What needs to be done — Below is a listing. Set down exactly the lines from the one containing "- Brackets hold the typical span" through the one containing "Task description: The", both ends included, and leave out the rest.

Exercise data —

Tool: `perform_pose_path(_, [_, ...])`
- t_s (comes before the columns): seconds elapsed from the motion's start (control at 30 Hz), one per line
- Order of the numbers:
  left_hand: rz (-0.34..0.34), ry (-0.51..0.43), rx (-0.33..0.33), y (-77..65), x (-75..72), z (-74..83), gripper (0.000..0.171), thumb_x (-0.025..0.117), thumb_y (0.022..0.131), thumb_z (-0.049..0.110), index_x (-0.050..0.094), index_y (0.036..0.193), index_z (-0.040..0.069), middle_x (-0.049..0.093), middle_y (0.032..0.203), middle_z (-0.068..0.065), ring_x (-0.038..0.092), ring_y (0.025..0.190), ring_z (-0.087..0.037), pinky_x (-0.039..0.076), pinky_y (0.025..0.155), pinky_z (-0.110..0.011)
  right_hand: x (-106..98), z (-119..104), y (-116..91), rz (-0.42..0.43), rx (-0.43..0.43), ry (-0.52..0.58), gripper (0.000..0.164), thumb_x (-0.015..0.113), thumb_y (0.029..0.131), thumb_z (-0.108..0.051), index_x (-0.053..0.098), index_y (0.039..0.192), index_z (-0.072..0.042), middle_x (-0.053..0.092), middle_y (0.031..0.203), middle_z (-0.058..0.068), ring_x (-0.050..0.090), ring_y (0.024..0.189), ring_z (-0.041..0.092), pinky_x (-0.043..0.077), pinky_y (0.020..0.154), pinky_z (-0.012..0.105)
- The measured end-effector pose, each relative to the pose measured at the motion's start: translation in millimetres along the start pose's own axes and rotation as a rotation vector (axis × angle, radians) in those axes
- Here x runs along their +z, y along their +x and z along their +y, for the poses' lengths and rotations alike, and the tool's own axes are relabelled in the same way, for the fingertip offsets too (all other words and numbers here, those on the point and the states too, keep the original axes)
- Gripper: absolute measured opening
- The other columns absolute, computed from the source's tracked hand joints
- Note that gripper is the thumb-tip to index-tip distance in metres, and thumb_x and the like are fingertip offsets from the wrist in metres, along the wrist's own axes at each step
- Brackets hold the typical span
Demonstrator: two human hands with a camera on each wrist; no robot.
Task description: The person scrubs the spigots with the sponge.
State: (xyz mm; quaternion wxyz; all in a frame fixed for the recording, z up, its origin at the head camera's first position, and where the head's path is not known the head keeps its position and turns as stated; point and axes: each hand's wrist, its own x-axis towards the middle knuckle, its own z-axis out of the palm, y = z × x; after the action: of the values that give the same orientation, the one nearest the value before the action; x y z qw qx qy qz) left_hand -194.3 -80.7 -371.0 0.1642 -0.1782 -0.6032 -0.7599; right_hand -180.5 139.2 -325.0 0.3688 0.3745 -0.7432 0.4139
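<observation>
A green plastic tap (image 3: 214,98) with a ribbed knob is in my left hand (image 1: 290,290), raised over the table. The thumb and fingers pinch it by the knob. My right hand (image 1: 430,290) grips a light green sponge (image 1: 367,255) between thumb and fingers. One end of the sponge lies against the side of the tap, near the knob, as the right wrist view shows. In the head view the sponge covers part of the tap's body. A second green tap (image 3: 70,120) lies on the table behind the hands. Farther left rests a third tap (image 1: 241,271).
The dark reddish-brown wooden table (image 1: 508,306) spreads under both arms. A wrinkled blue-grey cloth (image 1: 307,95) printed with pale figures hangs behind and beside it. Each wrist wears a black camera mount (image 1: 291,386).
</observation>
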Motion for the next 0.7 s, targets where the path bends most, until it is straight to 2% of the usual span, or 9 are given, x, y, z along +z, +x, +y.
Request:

Task answer —
- Brackets hold the typical span
Demonstrator: two human hands with a camera on each wrist; no robot.
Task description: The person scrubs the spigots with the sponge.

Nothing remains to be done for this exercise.